Lucifer's Lottery - Edward Lee [108]
Signing his name was harder than he thought.
“There.”
The deaconess looked awed at the sheet of paper. “You’re so, so privileged . . .” Suddenly she fell to her knees, hugging Hudson’s hips. “Please, I beg you. In my own Damnation, recruit me into your harem! I would be so honored to serve a Privilato! Please!”
“Sure,” Hudson agreed, “but . . . where’s that six million?”
Her smile seemed drunken now from what he’d just granted her. She kissed his crotch, and pointed behind him.
Two Samsonite suitcases sat on the other side of the room. This can’t be possible, he thought, but when he opened them, all he could do was stare for full minutes. Each hefty suitcase had been filled with banded one-hundred-dollar bills.
“There are six hundred bands, ten thousand dollars per band,” the deaconess told him.
Hudson grunted when he hefted each case. “It’s a good thing these suitcases have wheels.” But then another thought came to him. “Wait a minute. I can’t roll two big-ass suitcases to a bus stop in a ghetto, at night. I’d get mugged in two seconds.”
The deaconess’s bare skin glittered in the candlelight. “Lucifer guarantees your safety, not just in Hell but here also. From this point on, nothing can ever hurt you.”
“Really,” Hudson replied, not terribly confident.

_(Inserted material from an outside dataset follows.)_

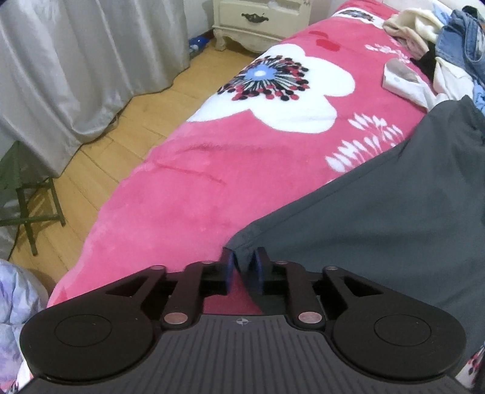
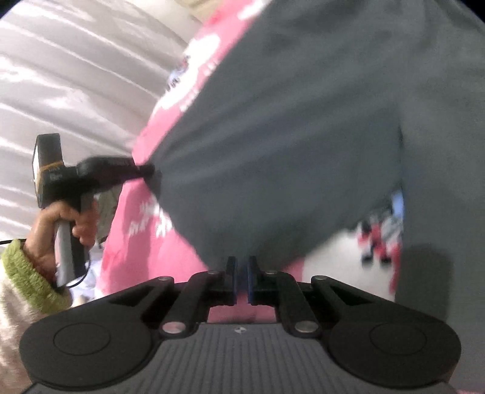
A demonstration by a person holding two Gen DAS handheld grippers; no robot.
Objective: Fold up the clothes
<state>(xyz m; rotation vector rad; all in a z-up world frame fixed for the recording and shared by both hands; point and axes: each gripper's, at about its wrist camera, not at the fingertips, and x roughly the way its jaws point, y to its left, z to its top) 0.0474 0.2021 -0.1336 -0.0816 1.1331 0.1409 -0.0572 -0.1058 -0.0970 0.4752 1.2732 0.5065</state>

“Oh, yes. In fact, you’ll be protected by not one but two Warding Incantations, which are quite similar to the occult bridle which protects Manse Lucifer from any anti-Satanic endeavor.”
“That’s hard-core . . .”
“I’ll demonstrate.” The deaconess wielded the ice pick.
Hudson’s heart skipped a beat.
“Any object turned on you as a weapon will be repulsed—” The deaconess threw the ice pick hard as she could right at Hudson—
“Shit!”
—but as it flew directly for his face, it veered harmlessly off and stuck in the bare-wood wall.
“Wow!”
“And any person who might attempt to assault you with his bare hands”—the nude woman smiled more mischievously—“will instantly have his blood removed from his body.”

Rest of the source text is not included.